### Work to complete
Set down exactly the lines from the first line of the records through the line that contains "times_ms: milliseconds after", and leave every picture out.

--*--

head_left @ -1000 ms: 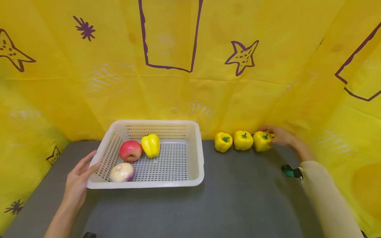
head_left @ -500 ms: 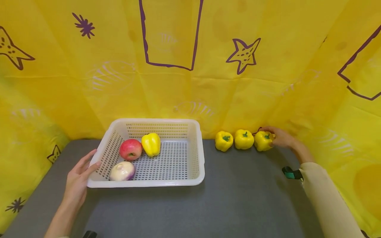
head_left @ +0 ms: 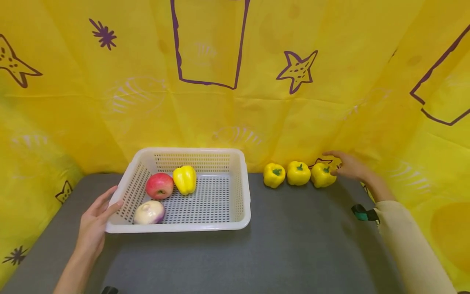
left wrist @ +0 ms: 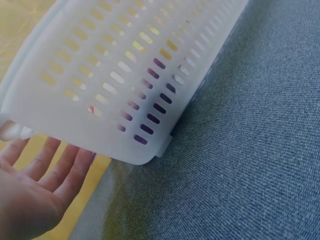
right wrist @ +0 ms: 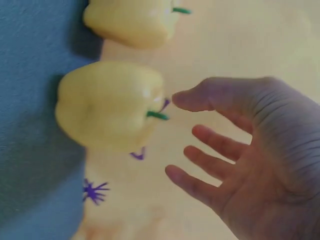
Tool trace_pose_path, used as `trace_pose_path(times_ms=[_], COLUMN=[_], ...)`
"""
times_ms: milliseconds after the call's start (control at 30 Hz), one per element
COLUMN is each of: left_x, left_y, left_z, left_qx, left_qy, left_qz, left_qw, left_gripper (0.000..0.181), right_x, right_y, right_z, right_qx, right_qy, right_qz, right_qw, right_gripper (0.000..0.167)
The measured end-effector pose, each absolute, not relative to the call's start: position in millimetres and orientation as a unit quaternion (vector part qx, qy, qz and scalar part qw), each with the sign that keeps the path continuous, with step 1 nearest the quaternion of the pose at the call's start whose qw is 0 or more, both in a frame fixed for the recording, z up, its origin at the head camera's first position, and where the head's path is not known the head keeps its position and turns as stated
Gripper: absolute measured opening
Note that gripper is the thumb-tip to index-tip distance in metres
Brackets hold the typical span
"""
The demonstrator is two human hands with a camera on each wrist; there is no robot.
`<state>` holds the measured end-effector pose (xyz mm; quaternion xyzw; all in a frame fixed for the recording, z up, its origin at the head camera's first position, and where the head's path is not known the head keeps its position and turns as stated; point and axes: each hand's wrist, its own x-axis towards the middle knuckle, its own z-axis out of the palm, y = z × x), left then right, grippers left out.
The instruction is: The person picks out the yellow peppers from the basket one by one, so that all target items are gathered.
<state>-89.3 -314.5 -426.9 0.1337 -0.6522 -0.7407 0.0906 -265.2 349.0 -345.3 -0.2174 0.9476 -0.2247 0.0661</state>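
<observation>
In the head view my left hand holds the left side of a white plastic basket, thumb over the rim and fingers outside. The left wrist view shows the fingers against the basket's outer wall. Inside lie a red apple, a yellow bell pepper and a white-and-purple turnip. My right hand, fingers spread, hovers beside the rightmost yellow bell pepper. A gap separates it from that pepper in the right wrist view.
Two more yellow bell peppers, one in the middle and one at the left, complete a row along the back of the grey table. Behind them hangs a yellow patterned cloth. A dark strap dangles from the right sleeve.
My right hand has let go of the rightmost pepper and drawn slightly back to the right, its fingers spreading. The left hand and the basket have stayed put.
</observation>
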Motion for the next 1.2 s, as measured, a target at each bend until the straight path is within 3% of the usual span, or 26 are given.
trace_pose_path(times_ms=[200,500,1200], left_x=[-90.7,-90.8,-89.3], left_y=[-314.9,-314.6,-314.4], left_z=[-427.6,-428.6,-428.0], left_qx=[0.141,0.135,0.127], left_qy=[-0.656,-0.657,-0.654], left_qz=[-0.736,-0.735,-0.74], left_qw=[0.091,0.094,0.093], left_gripper=[0.057,0.057,0.054], right_x=[-259.5,-254.2,-264.4], right_y=[326.7,276.6,178.6], right_z=[-321.2,-297.7,-311.7], right_qx=[-0.21,-0.2,-0.226], right_qy=[0.949,0.945,0.917], right_qz=[-0.232,-0.26,-0.328], right_qw=[0.033,0.013,0.009], right_gripper=[0.054,0.056,0.055])
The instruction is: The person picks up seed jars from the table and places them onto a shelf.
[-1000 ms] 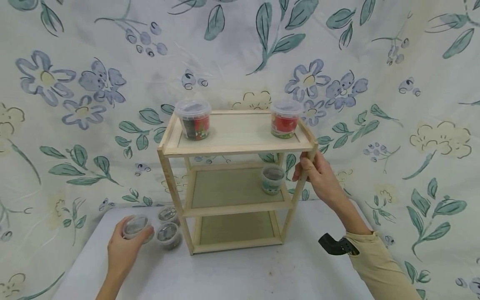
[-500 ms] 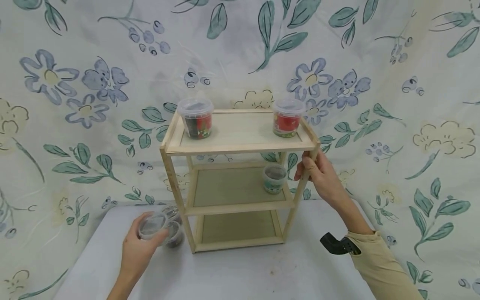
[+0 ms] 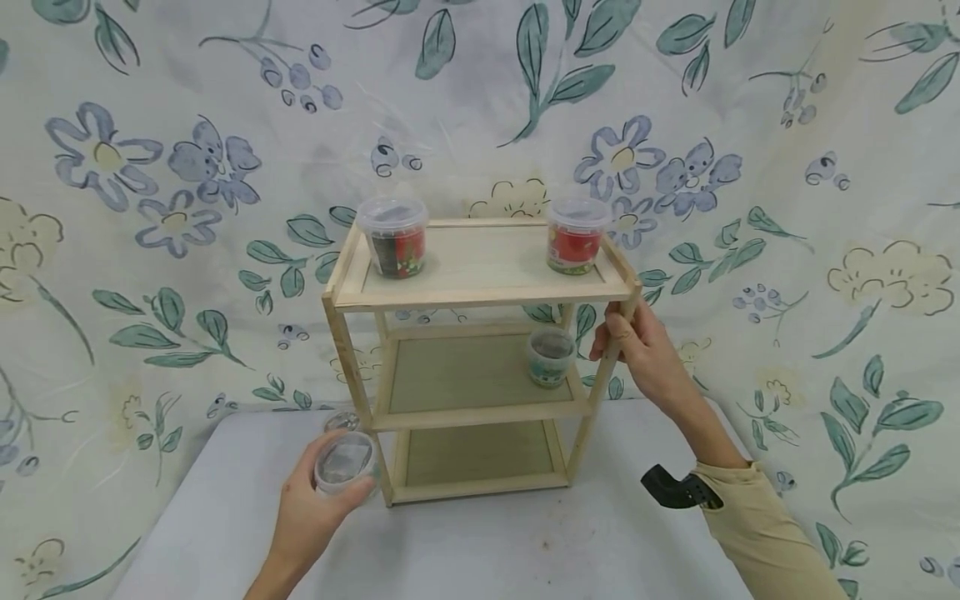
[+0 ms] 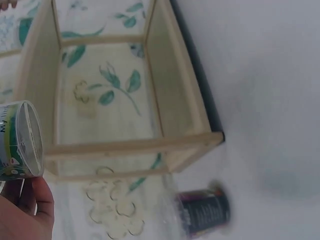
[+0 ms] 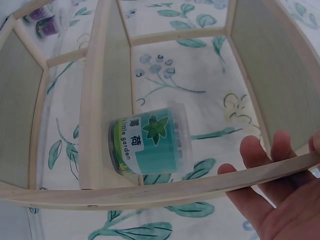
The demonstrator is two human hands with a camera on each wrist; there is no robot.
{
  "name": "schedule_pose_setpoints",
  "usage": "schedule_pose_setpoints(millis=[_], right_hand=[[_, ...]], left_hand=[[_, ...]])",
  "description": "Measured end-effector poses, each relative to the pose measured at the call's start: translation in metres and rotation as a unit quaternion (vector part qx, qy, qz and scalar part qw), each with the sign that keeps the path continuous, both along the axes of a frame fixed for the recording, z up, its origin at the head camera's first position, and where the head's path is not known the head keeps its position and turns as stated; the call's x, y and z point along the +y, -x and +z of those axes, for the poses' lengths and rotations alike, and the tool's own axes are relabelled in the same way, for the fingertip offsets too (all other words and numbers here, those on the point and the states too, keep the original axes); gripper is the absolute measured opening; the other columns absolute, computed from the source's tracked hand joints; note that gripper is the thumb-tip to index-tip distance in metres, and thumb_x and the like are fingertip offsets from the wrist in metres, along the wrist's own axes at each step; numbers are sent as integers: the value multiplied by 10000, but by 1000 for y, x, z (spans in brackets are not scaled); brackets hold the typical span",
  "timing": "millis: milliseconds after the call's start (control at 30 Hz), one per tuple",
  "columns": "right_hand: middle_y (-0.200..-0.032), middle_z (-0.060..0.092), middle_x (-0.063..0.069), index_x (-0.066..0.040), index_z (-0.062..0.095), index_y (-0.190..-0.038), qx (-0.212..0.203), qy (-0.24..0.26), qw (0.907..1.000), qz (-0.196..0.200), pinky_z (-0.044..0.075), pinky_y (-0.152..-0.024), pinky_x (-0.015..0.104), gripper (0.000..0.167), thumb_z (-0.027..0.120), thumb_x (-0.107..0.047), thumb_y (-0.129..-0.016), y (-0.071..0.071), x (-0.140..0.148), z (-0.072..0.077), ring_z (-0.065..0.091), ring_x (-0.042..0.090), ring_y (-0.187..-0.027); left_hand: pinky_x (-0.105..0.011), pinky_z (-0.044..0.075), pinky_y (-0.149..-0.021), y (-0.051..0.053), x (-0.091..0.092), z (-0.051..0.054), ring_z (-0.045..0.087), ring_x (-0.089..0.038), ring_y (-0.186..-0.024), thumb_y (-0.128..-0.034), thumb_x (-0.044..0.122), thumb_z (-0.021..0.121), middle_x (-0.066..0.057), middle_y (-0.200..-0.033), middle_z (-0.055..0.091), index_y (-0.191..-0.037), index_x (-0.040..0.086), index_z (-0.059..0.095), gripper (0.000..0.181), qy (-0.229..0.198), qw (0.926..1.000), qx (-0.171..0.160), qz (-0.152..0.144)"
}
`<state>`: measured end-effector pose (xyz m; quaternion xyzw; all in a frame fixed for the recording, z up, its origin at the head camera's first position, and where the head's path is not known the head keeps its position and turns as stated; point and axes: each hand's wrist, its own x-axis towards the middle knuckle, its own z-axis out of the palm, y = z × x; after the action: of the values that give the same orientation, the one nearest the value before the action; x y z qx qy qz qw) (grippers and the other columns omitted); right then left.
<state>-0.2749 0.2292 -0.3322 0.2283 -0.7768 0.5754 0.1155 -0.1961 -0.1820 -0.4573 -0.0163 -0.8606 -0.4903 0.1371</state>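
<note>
Plastic cup (image 3: 347,460), gripped in left hand (image 3: 311,510), shifted toward wooden rack (image 3: 480,265); right hand (image 3: 647,354) grips rack's post (image 5: 150,196).

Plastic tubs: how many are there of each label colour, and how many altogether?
Tubs with red on the label: 2
Tubs with teal on the label: 2
Tubs with purple on the label: 2
Total: 6

A pale, lightly creased sheet (image 3: 480,100) printed with blue-petalled, yellow-centred flowers (image 3: 103,154), soft yellow blossoms (image 3: 888,279), teal-green leafy sprigs (image 3: 585,86) and blue berry clusters (image 3: 300,77) hangs behind a smooth white counter (image 3: 465,554), which bears a few small brownish specks (image 3: 545,546) toward its front.
</note>
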Motion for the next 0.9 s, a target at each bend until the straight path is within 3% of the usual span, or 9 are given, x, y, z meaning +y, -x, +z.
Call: schedule_pose_setpoints(millis=[133, 367, 667, 800, 900], right_hand=[[-825, 574, 196, -46, 400, -1125, 15, -42, 10000, -19, 570, -738, 303, 151, 362, -186, -1085, 0, 0, 0, 649, 207, -738], [-825, 568, 185, -48, 404, -1123, 6, 9, 10000, -23, 579, -746, 330, 149, 367, -187, -1084, -1, 0, 0, 651, 198, -736], [-839, 558, 178, -50, 394, -1126, -51, -21, 10000, -58, 571, -753, 318, 152, 363, -193, -1084, 0, 1, 1, 644, 194, -750], [-842, 560, 189, -47, 391, -1131, -80, -71, 9999, -79, 568, -751, 334, 160, 366, -197, -1083, 0, 0, 1, 640, 209, -756], [-840, 563, 198, -35, 390, -1136, -60, -70, 9999, -54, 567, -750, 328, 166, 367, -190, -1082, -1, -1, 0, 639, 216, -752]], left_hand=[[-337, 461, -790, -5, 13, 9, 533, -102, -992, -764, 131, 834, -37, -1206, 598, -1349, 157, 537, 657, -195, 9991, 269, -270], [-350, 501, -757, -3, 31, 30, 570, -178, -977, -755, 118, 831, -34, -1203, 606, -1327, 149, 552, 637, -399, 9953, 358, -803], [-427, 486, -791, 19, 50, 51, 556, -268, -1029, -767, 141, 803, -86, -1241, 585, -1353, 134, 518, 652, -475, 9901, 609, -1169], [-448, 460, -838, 31, 59, 56, 535, -269, -1090, -793, 190, 778, -83, -1289, 550, -1376, 148, 494, 650, -552, 9896, 659, -1149], [-437, 457, -858, 40, 66, 58, 531, -268, -1113, -810, 220, 776, -93, -1309, 534, -1399, 173, 480, 660, -696, 9899, 514, -1120]])
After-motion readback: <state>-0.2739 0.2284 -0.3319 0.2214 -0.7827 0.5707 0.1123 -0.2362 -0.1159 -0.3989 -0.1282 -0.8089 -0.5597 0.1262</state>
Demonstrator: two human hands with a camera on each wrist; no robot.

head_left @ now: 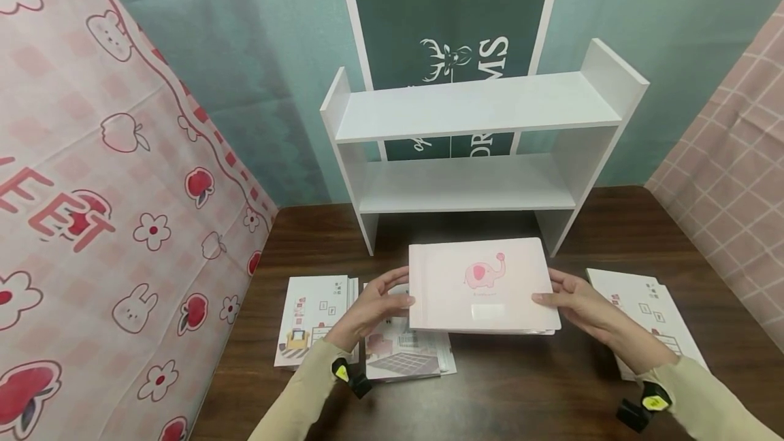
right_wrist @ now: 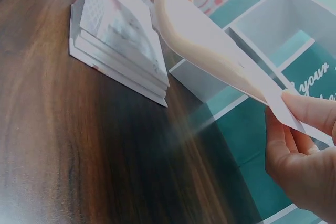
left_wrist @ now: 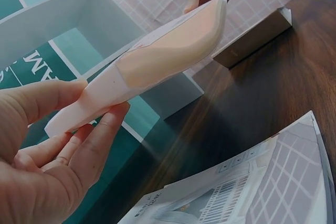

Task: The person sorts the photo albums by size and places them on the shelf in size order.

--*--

### Answer area
head_left @ -1000 ms: 
head_left @ -500 ms: 
head_left @ +0 ms: 
left wrist @ +0 ms: 
right wrist @ +0 ms: 
Tool trace_pose_path, used as `trace_pose_path(times_ms=[_], COLUMN=[_], ...)`
"""
times_ms: milliseconds after the call's start (control at 30 Hz), one per element

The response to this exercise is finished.